TUNISIE
25/09/2018 17h:51 CET | Actualisé 25/09/2018 22h:26 CET

Alors qu'il est ciblé par certains pays du Golfe: Les soutiens de Kamel Jendoubi, président de la commission d'enquête de l'ONU sur les exactions commises au Yémen, se mobilisent

La guerre au Yémen a fait de nombreux morts parmi les civils

FETHI BELAID via Getty Images

Désigné par les Nations-Unies président du groupe d’experts chargé d’enquêter sur les exactions commises au Yémen, l’ancien ministre chargé des Relations avec les institutions constitutionnelles et la société civile et des Droits de l’homme Kamel Jendoubi serait la cible de certains pays du Golfe, notamment l’Arabie Saoudite et les Emirats arabes unis qui craindraient d’être remis en cause dans son enquête, remise en août 2018 et qui sera discutée devant le Conseil des droits de l’homme le 26 septembre 2018.

Plusieurs ONG et personnalités tunisiennes et étrangères ont exprimé leur soutien à Jendoubi à travers un appel commun qui a été remis le 25 septembre à Michelle Bachelet, le Haut-Commissaire des Nations-Unies aux droits de l’Homme. 

Prendre pour cible Kamel Jendoubi est “une nouvelle marque de mépris à l’égard du droit international”, soulignent les signataires.

Ils expriment d’abord leur soutien à Jendoubi et l’équipe d’enquête en saluant leurs efforts pour récolter des témoignages sur ce qui se passe au Yémen. 

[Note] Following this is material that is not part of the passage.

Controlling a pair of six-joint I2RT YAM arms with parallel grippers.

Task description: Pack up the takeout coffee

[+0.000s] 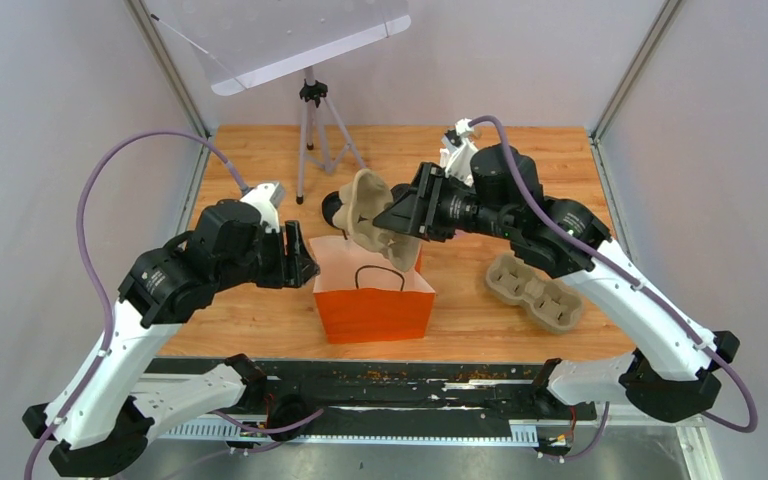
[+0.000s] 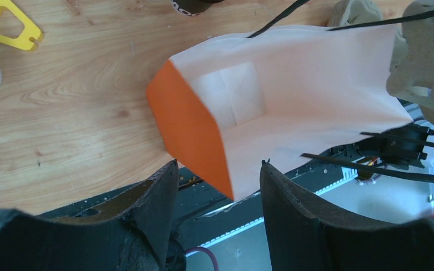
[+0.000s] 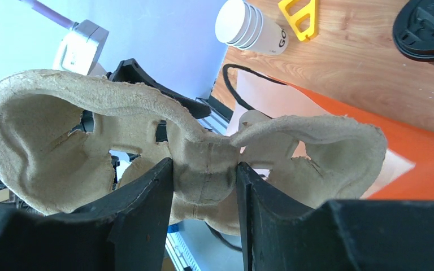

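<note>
takeout coffee [image 3: 429,25], shown mostly as a round black plastic lid, rests on the wooden surface [image 1: 260,330] near the far side of the bag and is gripped by neither arm. the right gripper [image 3: 204,166] is seen with its fingers clamped on the narrow middle web of a brown pulp cup tray [image 3: 62,130], so that a well hangs free on either side. the tray is held on edge above the mouth of the orange paper bag [image 2: 294,113], judged to be meant as a base for the cups. its fibre is rough, soft-edged and moulded into rounded hollows. the left gripper [image 2: 217,166] is held with fingers apart about the bag's near corner, not pinching it, probably to steady the thin, creased, pale-lined walls. a second tray [image 1: 535,292] is laid flat on the surface beneath the right arm.
</note>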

Les signataires insistent sur la nécessité de poursuivre les responsables des crimes commis dans ce pays afin de cesser l’impunité en matière de crime de guerre. Ils appellent l’organisme onusien à interdire la vente d’armes aux parties en conflit et à prendre en main la situation humanitaire qui passe par l’arrêt des exactions. 

Depuis 2015, le Yémen est ravagé par la guerre entre une coalition de pays arabes sunnites menée par l’Arabie Saoudite contre les Houthis de la minorité zaïdite (une branche du chiisme), soutenus par l’Iran. Champ de guerre entre chiites et sunnites de la région, le Yémen en subit lourdement les conséquences: assassinats politiques, notamment d’Ali Abdallah Saleh en 2017, des actes de tortures, etc. Environ 10 000 sont morts et 56 000 ont été blessés dont la plupart sont des civils, selon l’ONU.

La situation humanitaire est également désastreuse avec la propagation de la famine et du choléra, alerte l’ONU. 

Face à cette situation, l’ONG internationale, Human Rights Watch, demande, le 25 septembre, au Conseil des droits de l’Homme de l’ONU, de renouveler le mandat d’un groupe d’experts sur le Yémen présidé par Kamel Jendoubi.